What you return should match the data below exactly, with every entry reproduced.
· · ·
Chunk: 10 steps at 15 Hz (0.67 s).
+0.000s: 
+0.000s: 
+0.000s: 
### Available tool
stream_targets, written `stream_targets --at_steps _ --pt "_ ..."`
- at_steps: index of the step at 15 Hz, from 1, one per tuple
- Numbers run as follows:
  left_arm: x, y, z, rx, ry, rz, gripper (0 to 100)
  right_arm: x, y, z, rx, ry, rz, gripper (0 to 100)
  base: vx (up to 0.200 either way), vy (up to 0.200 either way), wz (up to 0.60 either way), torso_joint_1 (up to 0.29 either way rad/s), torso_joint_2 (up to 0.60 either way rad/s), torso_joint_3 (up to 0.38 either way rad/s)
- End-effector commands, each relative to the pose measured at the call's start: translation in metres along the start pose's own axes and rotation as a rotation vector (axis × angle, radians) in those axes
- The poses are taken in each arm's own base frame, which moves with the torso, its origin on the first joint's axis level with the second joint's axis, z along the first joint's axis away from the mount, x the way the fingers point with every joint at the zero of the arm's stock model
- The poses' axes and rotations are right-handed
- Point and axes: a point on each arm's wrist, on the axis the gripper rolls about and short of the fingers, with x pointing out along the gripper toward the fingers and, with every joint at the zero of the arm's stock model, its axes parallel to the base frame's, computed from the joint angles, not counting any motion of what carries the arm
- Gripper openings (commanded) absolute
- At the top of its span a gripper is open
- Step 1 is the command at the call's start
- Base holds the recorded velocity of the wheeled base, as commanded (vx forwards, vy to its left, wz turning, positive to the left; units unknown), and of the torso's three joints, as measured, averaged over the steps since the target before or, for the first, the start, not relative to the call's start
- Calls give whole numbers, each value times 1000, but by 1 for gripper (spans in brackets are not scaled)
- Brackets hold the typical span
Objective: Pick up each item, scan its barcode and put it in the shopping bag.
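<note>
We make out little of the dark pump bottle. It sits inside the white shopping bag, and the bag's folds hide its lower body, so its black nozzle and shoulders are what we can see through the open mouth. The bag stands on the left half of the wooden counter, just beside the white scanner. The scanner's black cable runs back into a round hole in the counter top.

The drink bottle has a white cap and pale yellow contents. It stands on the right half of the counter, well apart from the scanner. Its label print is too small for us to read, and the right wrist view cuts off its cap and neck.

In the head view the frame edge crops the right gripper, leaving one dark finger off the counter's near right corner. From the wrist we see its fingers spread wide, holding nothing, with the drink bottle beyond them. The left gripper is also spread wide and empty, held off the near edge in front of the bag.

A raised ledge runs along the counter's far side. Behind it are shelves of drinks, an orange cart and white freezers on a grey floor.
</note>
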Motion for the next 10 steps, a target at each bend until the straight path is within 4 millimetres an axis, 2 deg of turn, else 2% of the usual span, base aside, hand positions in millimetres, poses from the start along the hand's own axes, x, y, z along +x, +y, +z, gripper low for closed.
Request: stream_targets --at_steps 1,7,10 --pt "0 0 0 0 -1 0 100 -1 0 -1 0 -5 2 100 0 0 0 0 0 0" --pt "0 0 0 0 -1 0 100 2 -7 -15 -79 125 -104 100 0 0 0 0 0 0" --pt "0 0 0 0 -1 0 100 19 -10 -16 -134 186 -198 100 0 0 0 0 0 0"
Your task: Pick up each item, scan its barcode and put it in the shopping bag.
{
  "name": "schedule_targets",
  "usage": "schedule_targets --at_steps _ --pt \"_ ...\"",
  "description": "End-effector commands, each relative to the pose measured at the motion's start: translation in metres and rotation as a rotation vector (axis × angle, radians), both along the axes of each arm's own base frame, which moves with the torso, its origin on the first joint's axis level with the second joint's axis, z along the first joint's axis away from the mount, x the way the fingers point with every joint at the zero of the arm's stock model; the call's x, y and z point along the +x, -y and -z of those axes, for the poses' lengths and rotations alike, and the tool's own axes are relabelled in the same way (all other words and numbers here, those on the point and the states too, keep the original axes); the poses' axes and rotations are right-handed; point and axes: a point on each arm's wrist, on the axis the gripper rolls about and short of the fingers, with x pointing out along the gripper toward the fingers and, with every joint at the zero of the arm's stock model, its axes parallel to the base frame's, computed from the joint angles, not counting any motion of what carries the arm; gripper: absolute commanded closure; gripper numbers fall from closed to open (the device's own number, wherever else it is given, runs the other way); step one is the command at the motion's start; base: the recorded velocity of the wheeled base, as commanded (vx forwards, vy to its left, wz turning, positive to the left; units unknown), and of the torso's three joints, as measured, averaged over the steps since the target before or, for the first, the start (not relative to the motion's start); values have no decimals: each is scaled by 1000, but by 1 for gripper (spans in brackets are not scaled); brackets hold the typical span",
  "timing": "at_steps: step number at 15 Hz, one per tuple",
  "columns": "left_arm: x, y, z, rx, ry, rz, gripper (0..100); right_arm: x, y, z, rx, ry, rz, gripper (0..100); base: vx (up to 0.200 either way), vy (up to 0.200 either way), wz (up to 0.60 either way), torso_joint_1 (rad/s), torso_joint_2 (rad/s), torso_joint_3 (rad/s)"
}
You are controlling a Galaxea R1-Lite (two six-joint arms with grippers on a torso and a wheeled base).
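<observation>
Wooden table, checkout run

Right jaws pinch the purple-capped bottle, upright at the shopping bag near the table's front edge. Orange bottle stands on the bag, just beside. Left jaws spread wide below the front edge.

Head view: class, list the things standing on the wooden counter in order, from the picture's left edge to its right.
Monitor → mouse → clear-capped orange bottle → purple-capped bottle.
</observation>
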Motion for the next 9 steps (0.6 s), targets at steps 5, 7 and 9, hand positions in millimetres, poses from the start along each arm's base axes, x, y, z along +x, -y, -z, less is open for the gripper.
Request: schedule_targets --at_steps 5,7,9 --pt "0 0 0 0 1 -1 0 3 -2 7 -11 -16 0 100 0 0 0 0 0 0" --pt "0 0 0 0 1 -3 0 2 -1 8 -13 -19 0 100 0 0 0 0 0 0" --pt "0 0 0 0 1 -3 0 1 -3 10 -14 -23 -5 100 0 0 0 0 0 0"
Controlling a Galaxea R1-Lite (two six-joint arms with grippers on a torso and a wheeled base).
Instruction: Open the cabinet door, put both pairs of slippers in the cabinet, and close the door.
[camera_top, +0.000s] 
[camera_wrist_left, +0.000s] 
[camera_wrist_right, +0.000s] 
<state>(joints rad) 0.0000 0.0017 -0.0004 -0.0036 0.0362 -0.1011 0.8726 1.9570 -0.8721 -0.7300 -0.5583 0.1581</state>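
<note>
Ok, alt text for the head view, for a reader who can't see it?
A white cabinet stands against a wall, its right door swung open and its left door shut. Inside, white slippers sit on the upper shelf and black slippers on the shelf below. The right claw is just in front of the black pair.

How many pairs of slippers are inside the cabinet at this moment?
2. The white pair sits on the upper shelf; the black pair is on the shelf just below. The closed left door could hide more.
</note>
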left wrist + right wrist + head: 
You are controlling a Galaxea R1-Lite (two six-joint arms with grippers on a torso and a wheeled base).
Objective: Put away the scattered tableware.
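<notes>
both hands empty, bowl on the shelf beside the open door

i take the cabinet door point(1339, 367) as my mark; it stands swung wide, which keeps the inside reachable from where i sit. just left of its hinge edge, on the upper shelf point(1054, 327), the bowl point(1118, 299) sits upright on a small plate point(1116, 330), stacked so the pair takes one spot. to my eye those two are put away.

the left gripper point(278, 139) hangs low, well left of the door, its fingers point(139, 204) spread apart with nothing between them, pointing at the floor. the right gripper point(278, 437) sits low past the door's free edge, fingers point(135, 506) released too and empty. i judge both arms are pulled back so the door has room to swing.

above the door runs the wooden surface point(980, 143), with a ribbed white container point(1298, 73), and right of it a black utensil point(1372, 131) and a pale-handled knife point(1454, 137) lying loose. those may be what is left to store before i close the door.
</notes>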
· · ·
--- Output for this exercise ---
Chunk: 10 steps at 15 Hz (0.67 s).
+0.000s: 
+0.000s: 
+0.000s: 
### Available tool
stream_targets, written `stream_targets --at_steps _ --pt "_ ..."`
- at_steps: index of the step at 15 Hz, from 1, one per tuple
- Numbers run as follows:
  left_arm: x, y, z, rx, ry, rz, gripper (0 to 100)
  right_arm: x, y, z, rx, ry, rz, gripper (0 to 100)
  base: vx (up to 0.200 either way), vy (up to 0.200 either way), wz (up to 0.60 either way), torso_joint_1 (up to 0.29 either way rad/s), torso_joint_2 (up to 0.60 either way rad/s), torso_joint_3 (up to 0.38 either way rad/s)
- End-effector commands, each relative to the pose measured at the call's start: translation in metres along the start pose's own axes and rotation as a rotation vector (axis × angle, radians) in those axes
- The poses are taken in each arm's own base frame, which moves with the torso, its origin on the first joint's axis level with the second joint's axis, z along the first joint's axis away from the mount, x the way the fingers point with every joint at the zero of the arm's stock model
- The poses' axes and rotations are right-handed
- Point and axes: a point on each arm's wrist, on the axis the gripper rolls about and short of the fingers, with x pointing out along the gripper toward the fingers and, with every joint at the zero of the arm's stock model, its axes parallel to the base frame's, computed from the joint angles, not counting any motion of what carries the arm
- Gripper openings (commanded) absolute
- At the top of its span a gripper is open
- Step 1 is the command at the call's start
- Base holds the recorded velocity of the wheeled base, as commanded (vx forwards, vy to its left, wz turning, positive to the left; units unknown), and of the torso's three joints, as measured, averaged over the steps since the target before or, for the first, the start, not relative to the call's start
- Calls give whole numbers, each value times 1000, but by 1 for gripper (spans in brackets are not scaled)
- Brackets hold the typical span
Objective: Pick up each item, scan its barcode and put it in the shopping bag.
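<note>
We make out little of the dark pump bottle. It sits inside the white shopping bag, and the bag's folds hide its lower body, so its black nozzle and shoulders are what we can see through the open mouth. The bag stands on the left half of the wooden counter, just beside the white scanner. The scanner's black cable runs back into a round hole in the counter top.

The drink bottle has a white cap and pale yellow contents. It stands on the right half of the counter, well apart from the scanner. Its label print is too small for us to read, and the right wrist view cuts off its cap and neck.

In the head view the frame edge crops the right gripper, leaving one dark finger off the counter's near right corner. From the wrist we see its fingers spread wide, holding nothing, with the drink bottle beyond them. The left gripper is also spread wide and empty, held off the near edge in front of the bag.

A raised ledge runs along the counter's far side. Behind it are shelves of drinks, an orange cart and white freezers on a grey floor.
</note>
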Motion for the next 10 steps, a target at each bend until the straight path is within 4 millimetres an axis, 2 deg of turn, else 2% of the usual span, base aside, hand positions in millimetres, poses from the start along the hand's own axes, x, y, z along +x, +y, +z, gripper low for closed.
Request: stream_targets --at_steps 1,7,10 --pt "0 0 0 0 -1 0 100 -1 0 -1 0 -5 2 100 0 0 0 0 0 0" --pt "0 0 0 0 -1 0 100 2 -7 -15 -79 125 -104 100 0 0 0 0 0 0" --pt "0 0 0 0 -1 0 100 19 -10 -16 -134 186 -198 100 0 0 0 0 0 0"
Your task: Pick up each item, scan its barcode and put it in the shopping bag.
{
  "name": "schedule_targets",
  "usage": "schedule_targets --at_steps _ --pt \"_ ...\"",
  "description": "End-effector commands, each relative to the pose measured at the motion's start: translation in metres and rotation as a rotation vector (axis × angle, radians), both along the axes of each arm's own base frame, which moves with the torso, its origin on the first joint's axis level with the second joint's axis, z along the first joint's axis away from the mount, x the way the fingers point with every joint at the zero of the arm's stock model; the call's x, y and z point along the +x, -y and -z of those axes, for the poses' lengths and rotations alike, and the tool's own axes are relabelled in the same way (all other words and numbers here, those on the point and the states too, keep the original axes); the poses' axes and rotations are right-handed; point and axes: a point on each arm's wrist, on the axis the gripper rolls about and short of the fingers, with x pointing out along the gripper toward the fingers and, with every joint at the zero of the arm's stock model, its axes parallel to the base frame's, computed from the joint angles, not counting any motion of what carries the arm; gripper: absolute commanded closure; gripper numbers fall from closed to open (the device's own number, wherever else it is given, runs the other way); step one is the command at the motion's start; base: the recorded velocity of the wheeled base, as commanded (vx forwards, vy to its left, wz turning, positive to the left; units unknown), and of the torso's three joints, as measured, averaged over the steps since the target before or, for the first, the start (not relative to the motion's start); values have no decimals: each is scaled by 1000, but by 1 for gripper (spans in brackets are not scaled); brackets hold the typical span",
  "timing": "at_steps: step number at 15 Hz, one per tuple",
  "columns": "left_arm: x, y, z, rx, ry, rz, gripper (0..100); right_arm: x, y, z, rx, ry, rz, gripper (0..100); base: vx (up to 0.200 either way), vy (up to 0.200 either way), wz (up to 0.60 either way), torso_joint_1 (rad/s), torso_joint_2 (rad/s), torso_joint_3 (rad/s)"
}
You are controlling a Galaxea R1-Lite (two six-joint arms with grippers on a torso and a wheeled base).
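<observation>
Wooden table, checkout run

Right jaws pinch the purple-capped bottle, upright at the shopping bag near the table's front edge. Orange bottle stands on the bag, just beside. Left jaws spread wide below the front edge.

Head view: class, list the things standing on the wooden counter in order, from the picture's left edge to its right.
Monitor → mouse → clear-capped orange bottle → purple-capped bottle.
</observation>
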Motion for the next 9 steps (0.6 s), targets at steps 5, 7 and 9, hand positions in millimetres, poses from the start along each arm's base axes, x, y, z along +x, -y, -z, less is open for the gripper.
Request: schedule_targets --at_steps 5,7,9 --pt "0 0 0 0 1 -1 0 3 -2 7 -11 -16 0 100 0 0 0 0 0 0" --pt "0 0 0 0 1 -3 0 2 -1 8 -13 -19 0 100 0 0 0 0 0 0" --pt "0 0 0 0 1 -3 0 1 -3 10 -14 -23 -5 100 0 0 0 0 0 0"
Controlling a Galaxea R1-Lite (two six-joint arms with grippers on a torso and a wheeled base).
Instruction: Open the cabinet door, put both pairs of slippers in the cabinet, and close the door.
[camera_top, +0.000s] 
[camera_wrist_left, +0.000s] 
[camera_wrist_right, +0.000s] 
<state>(joints rad) 0.0000 0.0017 -0.0004 -0.0036 0.0362 -0.1011 0.8726 1.9570 -0.8721 -0.7300 -0.5583 0.1581</state>
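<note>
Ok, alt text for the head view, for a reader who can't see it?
A white cabinet stands against a wall, its right door swung open and its left door shut. Inside, white slippers sit on the upper shelf and black slippers on the shelf below. The right claw is just in front of the black pair.

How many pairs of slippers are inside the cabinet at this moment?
2. The white pair sits on the upper shelf; the black pair is on the shelf just below. The closed left door could hide more.
</note>
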left wrist + right wrist + head: 
You are controlling a Galaxea R1-Lite (two six-joint arms with grippers on a torso and a wheeled base).
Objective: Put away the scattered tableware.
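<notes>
both hands empty, bowl on the shelf beside the open door

i take the cabinet door point(1339, 367) as my mark; it stands swung wide, which keeps the inside reachable from where i sit. just left of its hinge edge, on the upper shelf point(1054, 327), the bowl point(1118, 299) sits upright on a small plate point(1116, 330), stacked so the pair takes one spot. to my eye those two are put away.

the left gripper point(278, 139) hangs low, well left of the door, its fingers point(139, 204) spread apart with nothing between them, pointing at the floor. the right gripper point(278, 437) sits low past the door's free edge, fingers point(135, 506) released too and empty. i judge both arms are pulled back so the door has room to swing.

above the door runs the wooden surface point(980, 143), with a ribbed white container point(1298, 73), and right of it a black utensil point(1372, 131) and a pale-handled knife point(1454, 137) lying loose. those may be what is left to store before i close the door.
</notes>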

The exercise is done, and no more output is needed.